Cancer of the cervix (the opening of the womb or uterus) is more common
among AI/AN women than it is among white women. And among AI/AN
women, it is often diagnosed at later stages.

AT RISk
Women who are infected with the human papillomavirus (HPV), a sexually
transmitted virus
Women who become sexually active at an early age
Women who have many sex partners
Women who don’t have regular Pap tests
Women who smoke commercial tobacco
Women who have used birth control pills for a long time
Women with weakened immune systems

RISk ReDuCTIoN AND eARLY DeTeCTIoN


Avoid infection with HPV by not having sex or by using condoms the right
way every time if you have sex. (However, condoms cannot give complete
protection against HPV, because it can infect areas that are not covered by
a condom.) Avoiding HPV is the most important way to reduce your risk of
cervical cancer.
Stay away from smoking commercial tobacco, and don’t breathe in
second-hand smoke.
Begin regular screening for cervical cancer within three years after
becoming sexually active but no later than age 21. Get screened every
year with the standard Pap test, or every two years with the newer liquid-
based Pap test. (A Pap test is not the only reason to visit your health care
professional.

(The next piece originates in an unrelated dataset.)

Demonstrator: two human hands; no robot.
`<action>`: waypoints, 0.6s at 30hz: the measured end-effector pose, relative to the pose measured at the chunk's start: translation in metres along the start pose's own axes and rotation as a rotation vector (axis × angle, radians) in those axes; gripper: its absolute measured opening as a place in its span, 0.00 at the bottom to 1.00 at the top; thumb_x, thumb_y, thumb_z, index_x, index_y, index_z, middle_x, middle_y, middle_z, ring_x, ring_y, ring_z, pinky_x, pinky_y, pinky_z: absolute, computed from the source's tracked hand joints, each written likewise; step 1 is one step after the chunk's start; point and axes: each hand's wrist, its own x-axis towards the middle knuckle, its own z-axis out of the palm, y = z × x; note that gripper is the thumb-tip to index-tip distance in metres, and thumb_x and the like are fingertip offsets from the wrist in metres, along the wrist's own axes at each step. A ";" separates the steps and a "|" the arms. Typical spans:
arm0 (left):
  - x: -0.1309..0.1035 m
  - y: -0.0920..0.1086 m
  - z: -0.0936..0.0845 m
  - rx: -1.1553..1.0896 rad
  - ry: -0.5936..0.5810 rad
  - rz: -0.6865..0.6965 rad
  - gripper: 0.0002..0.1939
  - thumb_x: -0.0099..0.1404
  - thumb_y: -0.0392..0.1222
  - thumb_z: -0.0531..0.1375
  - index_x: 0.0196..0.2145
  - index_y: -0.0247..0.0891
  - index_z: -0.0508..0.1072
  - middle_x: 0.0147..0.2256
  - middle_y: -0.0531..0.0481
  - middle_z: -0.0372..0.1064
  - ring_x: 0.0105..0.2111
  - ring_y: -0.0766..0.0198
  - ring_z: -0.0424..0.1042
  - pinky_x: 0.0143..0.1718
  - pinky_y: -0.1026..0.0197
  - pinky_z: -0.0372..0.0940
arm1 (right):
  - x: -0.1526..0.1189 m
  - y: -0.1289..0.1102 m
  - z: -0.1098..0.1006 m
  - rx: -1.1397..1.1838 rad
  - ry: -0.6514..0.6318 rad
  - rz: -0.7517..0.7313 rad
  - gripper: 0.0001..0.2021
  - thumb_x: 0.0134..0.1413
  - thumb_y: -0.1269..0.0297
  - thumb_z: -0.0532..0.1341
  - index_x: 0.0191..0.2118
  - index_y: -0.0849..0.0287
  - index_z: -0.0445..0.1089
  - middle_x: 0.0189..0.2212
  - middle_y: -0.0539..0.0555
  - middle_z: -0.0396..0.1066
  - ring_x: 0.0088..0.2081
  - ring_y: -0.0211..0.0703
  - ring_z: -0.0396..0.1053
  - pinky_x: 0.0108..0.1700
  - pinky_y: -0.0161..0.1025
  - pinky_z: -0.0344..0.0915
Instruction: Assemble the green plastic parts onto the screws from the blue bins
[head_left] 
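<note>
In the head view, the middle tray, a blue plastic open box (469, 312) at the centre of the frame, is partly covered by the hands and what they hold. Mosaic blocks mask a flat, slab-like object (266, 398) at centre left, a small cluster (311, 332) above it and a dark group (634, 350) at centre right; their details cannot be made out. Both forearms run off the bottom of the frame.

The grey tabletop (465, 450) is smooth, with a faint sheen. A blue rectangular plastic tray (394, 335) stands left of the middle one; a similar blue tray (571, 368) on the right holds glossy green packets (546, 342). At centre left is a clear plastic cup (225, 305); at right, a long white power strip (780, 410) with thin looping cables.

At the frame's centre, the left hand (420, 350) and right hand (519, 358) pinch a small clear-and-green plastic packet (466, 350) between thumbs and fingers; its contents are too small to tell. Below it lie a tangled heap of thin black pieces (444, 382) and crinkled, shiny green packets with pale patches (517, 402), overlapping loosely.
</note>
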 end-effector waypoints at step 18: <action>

A yearly check-up is a good idea to ensure your health.)
At age 30, consider adding an HPV test to the Pap test for your regular
screening. After three normal Pap tests and a negative HPV test, a woman
may get screened every three years with a Pap test and an HPV test.
However, if she has been exposed to diethylstilbestrol (DES, a drug once
used to prevent miscarriages) before birth, is infected with HIV or has a
weakened immune system, she should continue to have yearly screening.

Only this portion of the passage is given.